Breathing through the anus, painful placebos, worm racing… the craziest research rewarded by the anti-Nobel 2024
|The “Ig Nobel” for peace was awarded to the late American psychologist B.F. Skinner for placing trained pigeons in the noses of missiles to guide them during World War II. SEBASTIEN BOZON/AFP
Mice can breathe through their anuses, pigeons guide missiles and placebos are more effective if they are painful: here are some examples of the “research” rewarded by the 2024 anti-Nobels.
This competition, called Ig-Nobel – a play on words for “ignoble” in English- rewards “achievements that first make people laugh, then make them think”.
Here are the ten winners of the 34th edition, which was held on Thursday night in the United States, one month before the real Nobel Prizes.
New Breathing
The Physiology Prize went to a Japanese-American team that discovered that many mammals could breathe through their anus.
It was already known that loaches, a species of fish, were capable of “intestinal respiration”. Researchers have shown that this is also the case in mice, pigs, and rats, suggesting that the intestine may be used as a “accessory respiratory organ”.
Missile-Guiding Pigeons
The “Ig Nobel Peace Prize” was awarded to the late American psychologist B.F. Skinner for placing trained pigeons in the noses of missiles to guide them during World War II. The “pigeon project” was abandoned in 1944 despite an apparently successful test on a target in New Jersey (eastern United States).
Plants dream of being plastic
The botany prize was awarded for research showing that some plants mimic the shape of nearby plastic plants.

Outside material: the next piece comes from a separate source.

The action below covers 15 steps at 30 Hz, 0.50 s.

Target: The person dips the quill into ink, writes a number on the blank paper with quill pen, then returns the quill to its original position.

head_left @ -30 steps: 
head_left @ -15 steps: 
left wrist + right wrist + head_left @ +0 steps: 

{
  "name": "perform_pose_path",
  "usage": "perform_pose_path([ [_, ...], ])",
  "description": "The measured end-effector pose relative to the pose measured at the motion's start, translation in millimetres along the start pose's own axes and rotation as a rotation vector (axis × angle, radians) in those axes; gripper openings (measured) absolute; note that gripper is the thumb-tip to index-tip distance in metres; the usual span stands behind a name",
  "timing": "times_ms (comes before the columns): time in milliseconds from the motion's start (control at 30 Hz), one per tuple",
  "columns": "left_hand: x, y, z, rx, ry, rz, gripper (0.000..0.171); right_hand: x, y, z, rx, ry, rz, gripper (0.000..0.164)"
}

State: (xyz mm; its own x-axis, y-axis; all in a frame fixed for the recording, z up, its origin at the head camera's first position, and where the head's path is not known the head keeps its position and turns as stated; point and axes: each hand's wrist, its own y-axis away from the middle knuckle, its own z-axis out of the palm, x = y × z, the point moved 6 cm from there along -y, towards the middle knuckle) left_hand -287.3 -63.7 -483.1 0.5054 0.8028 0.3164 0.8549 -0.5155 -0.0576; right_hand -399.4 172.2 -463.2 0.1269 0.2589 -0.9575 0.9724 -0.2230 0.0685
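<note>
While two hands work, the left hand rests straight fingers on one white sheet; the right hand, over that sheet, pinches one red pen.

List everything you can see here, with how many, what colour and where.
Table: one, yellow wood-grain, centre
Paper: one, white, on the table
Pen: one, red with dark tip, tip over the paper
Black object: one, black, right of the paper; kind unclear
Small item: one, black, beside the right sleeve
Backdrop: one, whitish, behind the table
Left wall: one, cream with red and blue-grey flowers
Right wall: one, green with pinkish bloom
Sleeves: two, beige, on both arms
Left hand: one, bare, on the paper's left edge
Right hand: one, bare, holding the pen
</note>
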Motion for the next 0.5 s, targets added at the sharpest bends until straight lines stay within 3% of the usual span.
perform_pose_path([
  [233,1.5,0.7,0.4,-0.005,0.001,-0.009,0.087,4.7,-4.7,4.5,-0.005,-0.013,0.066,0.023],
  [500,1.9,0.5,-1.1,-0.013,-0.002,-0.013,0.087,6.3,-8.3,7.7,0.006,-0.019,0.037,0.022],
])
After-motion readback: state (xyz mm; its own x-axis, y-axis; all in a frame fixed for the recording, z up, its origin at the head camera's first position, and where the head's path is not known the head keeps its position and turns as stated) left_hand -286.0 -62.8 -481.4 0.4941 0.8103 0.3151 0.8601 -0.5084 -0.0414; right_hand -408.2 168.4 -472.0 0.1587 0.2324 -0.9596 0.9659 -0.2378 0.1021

The researchers' hypothesis is that the Boquila, a South American vine, “has a kind of eye that can see”.“How do they do it? We have no idea!”, Felipe Yamashita of the University of Bonn in Germany said, to laughter from the audience.
Heads or Tails
Researchers have won the probability prize for tossing coins into the air 350,757 times. Inspired by a magician, they showed that the side facing up before the toss wins about 50.8% of the time. After 81 days of flipping parts, the team had to use massage guns to ease their aching shoulders.
The Secret to Longevity
The Demographics Prize honored a study showing that many people famous for their longevity live in places with "poor quality" birth and death records.
The real secret to longevity is "move to a place where birth certificates are rare, teach your children pension fraud and start lying", said its Australian laureate, Saul Justin Newman.
Worm race
The chemistry prize went to a team that used a complex technique called chromatography to separate drunken and sober worms. The researchers demonstrated on the Ig Nobel stage by re-enacting a race between a sober worm, dyed red, and a drunken worm, dyed blue. The sober worm has won.
Capillary vortices
The Franco-Chilean team that won the anatomy prize was interested in the swirls formed by the hair growing on the top of the head. In most people, it grows in a clockwise direction, they discovered. In the southern hemisphere, however, vortices in the opposite direction are more common.
Painful placebos
The medicine prize went to a European team that showed that placebos – treatments without an active ingredient used in medical studies to compare the effectiveness of a real treatment – were more effective if they caused painful side effects.
The swimming of the dead fish
The physics prize went to James Liao for having "demonstrated and explained the abilities of swimming of a dead trout". "I discovered that a living fish moves more than a dead fish", he said.
Frightened cat
The biology prize was awarded to Fordyce Ely and William E. Petersen for a particularly strange experiment conducted in 1941 in the United States. The two scientists, now deceased, had burst a sac next to a cat perched on the back of a cow to “explore how and when” the latter “expelled their milk”.